WHAT NEEDS TO BE DONE: Filter the entries beneath this task, copying only the lines that hold the word "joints".

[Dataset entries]
== Segment start ==

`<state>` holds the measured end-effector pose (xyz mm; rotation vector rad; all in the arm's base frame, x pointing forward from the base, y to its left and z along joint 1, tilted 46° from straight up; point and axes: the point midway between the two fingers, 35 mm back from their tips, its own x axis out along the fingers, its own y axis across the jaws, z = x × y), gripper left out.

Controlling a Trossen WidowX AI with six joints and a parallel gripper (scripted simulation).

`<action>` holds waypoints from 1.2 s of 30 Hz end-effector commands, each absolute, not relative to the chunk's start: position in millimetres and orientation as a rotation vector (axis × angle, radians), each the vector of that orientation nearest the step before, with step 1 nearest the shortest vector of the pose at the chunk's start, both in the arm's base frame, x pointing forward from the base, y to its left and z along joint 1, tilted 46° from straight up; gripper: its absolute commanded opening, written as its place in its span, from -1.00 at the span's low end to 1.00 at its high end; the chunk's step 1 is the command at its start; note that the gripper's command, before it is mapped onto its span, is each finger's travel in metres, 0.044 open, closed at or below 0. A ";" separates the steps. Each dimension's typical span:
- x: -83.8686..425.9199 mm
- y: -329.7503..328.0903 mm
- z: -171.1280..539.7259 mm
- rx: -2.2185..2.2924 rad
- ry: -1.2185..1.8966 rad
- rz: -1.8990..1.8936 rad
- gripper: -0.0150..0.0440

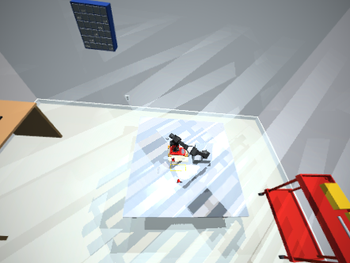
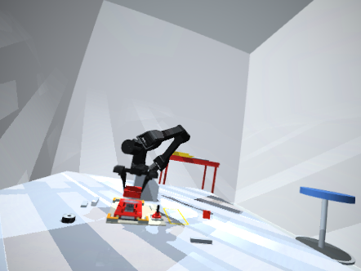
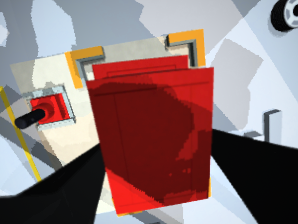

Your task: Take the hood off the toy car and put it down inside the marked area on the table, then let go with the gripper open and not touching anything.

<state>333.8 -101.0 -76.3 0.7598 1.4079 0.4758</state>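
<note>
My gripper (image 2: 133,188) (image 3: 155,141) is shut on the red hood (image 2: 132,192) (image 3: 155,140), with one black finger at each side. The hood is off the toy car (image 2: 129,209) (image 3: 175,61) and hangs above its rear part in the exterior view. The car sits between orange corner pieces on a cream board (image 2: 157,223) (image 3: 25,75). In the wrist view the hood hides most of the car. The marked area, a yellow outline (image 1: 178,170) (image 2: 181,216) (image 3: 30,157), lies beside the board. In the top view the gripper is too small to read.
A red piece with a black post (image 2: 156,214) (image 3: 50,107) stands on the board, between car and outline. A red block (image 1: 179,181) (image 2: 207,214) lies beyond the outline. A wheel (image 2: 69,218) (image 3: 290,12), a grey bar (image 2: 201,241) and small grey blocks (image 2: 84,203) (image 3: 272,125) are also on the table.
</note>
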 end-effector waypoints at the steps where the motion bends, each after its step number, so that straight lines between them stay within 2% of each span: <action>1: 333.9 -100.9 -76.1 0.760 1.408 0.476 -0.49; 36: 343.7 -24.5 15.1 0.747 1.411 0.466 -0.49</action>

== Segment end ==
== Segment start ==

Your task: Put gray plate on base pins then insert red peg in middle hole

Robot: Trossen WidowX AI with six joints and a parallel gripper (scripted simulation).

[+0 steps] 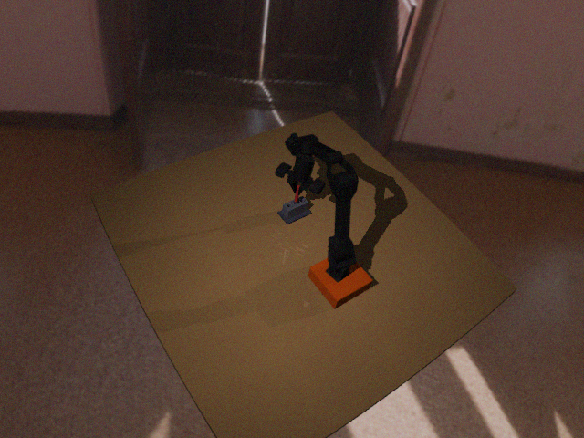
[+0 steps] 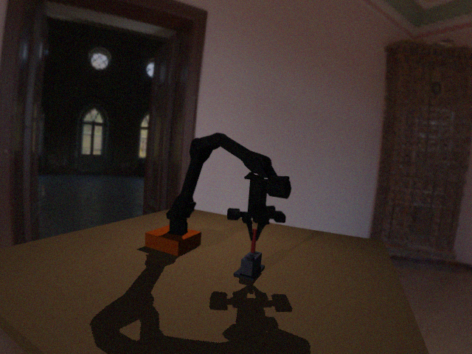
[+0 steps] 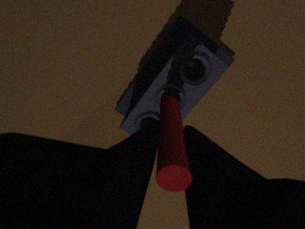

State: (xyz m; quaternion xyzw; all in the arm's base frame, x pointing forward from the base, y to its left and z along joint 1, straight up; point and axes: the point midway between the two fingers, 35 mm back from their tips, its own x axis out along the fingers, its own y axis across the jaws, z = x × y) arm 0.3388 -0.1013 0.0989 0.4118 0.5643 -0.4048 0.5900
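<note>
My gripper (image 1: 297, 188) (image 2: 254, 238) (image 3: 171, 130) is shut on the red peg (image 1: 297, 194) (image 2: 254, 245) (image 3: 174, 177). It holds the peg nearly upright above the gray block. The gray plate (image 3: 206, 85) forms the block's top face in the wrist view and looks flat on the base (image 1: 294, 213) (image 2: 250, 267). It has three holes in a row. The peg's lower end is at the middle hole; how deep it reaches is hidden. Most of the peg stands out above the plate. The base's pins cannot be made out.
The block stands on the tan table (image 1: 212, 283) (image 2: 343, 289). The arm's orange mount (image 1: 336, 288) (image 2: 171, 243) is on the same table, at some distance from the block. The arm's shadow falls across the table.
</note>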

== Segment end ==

FINISHED EXERCISE:
Controlling a Trossen WidowX AI with six joints and a parallel gripper (scripted simulation).
Robot: Trossen WidowX AI with six joints and a parallel gripper (scripted simulation).

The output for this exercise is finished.